◆ **Required work**: Reproduce, exactly and in full, the lines from the one with "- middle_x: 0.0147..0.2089" through the one with "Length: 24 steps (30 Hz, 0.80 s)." in the data below; drop pictures.

◆ **Data provided**:

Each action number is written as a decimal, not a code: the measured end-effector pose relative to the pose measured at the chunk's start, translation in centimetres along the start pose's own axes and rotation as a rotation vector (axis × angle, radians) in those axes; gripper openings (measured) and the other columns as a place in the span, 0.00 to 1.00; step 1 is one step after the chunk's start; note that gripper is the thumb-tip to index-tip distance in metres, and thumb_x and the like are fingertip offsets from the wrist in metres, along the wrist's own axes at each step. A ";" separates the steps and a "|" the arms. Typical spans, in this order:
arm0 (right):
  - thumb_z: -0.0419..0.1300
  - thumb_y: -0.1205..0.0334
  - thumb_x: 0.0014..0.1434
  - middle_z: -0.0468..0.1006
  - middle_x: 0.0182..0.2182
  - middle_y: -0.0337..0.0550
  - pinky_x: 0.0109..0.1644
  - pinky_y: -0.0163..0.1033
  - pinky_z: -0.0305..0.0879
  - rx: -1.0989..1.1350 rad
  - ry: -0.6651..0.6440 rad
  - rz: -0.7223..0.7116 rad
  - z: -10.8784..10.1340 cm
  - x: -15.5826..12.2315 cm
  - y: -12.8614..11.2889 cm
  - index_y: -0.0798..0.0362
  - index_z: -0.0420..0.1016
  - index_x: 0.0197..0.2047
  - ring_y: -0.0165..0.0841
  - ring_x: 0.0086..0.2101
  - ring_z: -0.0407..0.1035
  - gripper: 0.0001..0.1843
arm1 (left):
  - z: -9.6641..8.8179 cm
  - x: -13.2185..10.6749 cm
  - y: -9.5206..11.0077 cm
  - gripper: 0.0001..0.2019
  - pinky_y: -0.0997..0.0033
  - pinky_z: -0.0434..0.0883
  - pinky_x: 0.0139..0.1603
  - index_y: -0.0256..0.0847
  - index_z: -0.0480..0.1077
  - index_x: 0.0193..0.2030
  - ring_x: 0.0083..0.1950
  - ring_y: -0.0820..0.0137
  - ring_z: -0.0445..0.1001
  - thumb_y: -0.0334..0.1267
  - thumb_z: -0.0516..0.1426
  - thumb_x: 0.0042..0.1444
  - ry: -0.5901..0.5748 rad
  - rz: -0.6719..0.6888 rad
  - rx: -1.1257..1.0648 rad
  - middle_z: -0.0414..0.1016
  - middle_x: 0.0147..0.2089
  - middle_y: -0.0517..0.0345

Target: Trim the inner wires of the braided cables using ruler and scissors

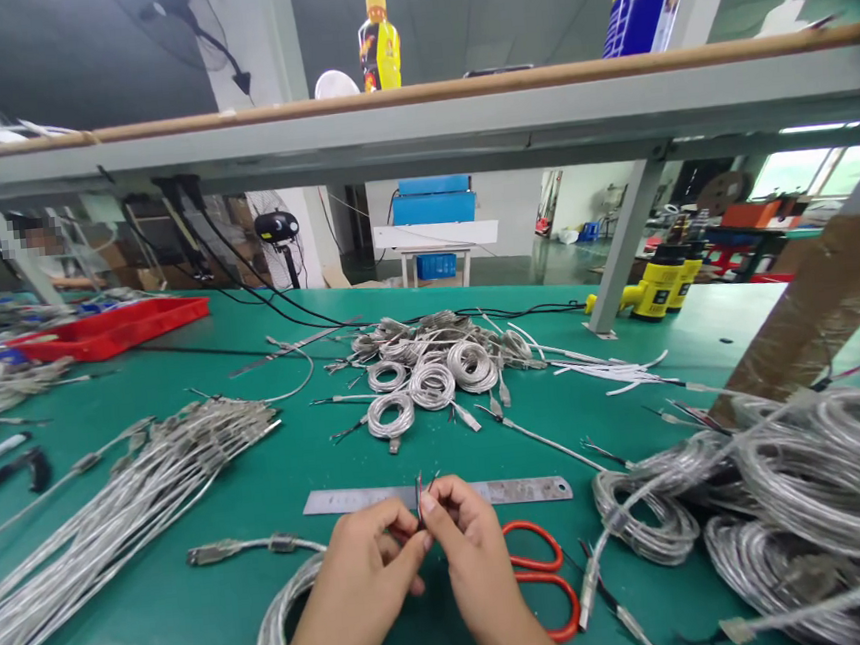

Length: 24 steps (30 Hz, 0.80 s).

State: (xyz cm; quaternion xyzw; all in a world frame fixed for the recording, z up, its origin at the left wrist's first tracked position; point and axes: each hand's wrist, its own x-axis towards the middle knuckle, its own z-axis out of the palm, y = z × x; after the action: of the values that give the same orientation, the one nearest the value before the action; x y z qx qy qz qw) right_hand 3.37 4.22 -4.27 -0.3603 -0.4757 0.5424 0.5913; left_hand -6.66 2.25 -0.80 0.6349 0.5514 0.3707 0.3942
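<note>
My left hand [366, 574] and my right hand [471, 550] meet low in the middle of the view. Both are closed in a pinch on thin wires [419, 489], dark and reddish, whose tips stick up between the fingers. A steel ruler [520, 490] lies flat just beyond the fingertips. Beside my right hand are the red handles of a pair of scissors [567, 602]; the blades are hidden. Partly behind my left forearm lies a coiled clear-jacketed cable [271, 617] with a USB plug [213, 553]. Whether the wires belong to that cable cannot be seen.
Coiled USB cables [431, 385] form a pile at mid-table. A bundle of straight cables [158, 487] lies left, larger coils [806, 490] right. A red tray [118, 330] stands at the back left. A shelf [413, 123] spans overhead; yellow-black bottles [656, 283] stand by its post.
</note>
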 end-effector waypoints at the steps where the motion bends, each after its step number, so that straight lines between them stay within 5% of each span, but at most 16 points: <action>1: 0.55 0.57 0.49 0.58 0.19 0.32 0.26 0.30 0.52 0.012 0.008 0.008 0.1 0.0 0.0 0.54 0.60 0.24 0.26 0.23 0.54 0.10 | 0.1 0.0 -0.1 0.07 0.79 0.59 0.20 0.38 0.64 0.22 0.20 0.72 0.69 0.35 0.52 0.48 -0.006 0.010 0.007 0.65 0.18 0.64; 24: 0.50 0.59 0.49 0.55 0.19 0.32 0.25 0.32 0.49 -0.118 0.111 -0.048 0.3 0.9 0.3 0.53 0.57 0.22 0.27 0.22 0.51 0.09 | 0.4 0.2 -0.6 0.07 0.77 0.61 0.22 0.39 0.63 0.23 0.21 0.70 0.71 0.33 0.49 0.49 -0.017 0.103 0.153 0.68 0.21 0.62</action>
State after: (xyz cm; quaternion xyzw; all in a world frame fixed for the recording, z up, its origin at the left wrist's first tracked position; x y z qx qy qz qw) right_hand 2.95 5.17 -4.26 -0.4124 -0.4819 0.4783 0.6074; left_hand -6.57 2.48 -1.52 0.6937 0.5415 0.3418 0.3297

◆ **Exercise solution**:
  - middle_x: 0.0147..0.2089
  - middle_y: -0.0517..0.0345

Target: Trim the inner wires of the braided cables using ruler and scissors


Length: 24 steps (30 Hz, 0.80 s).

The exercise was worked through completely.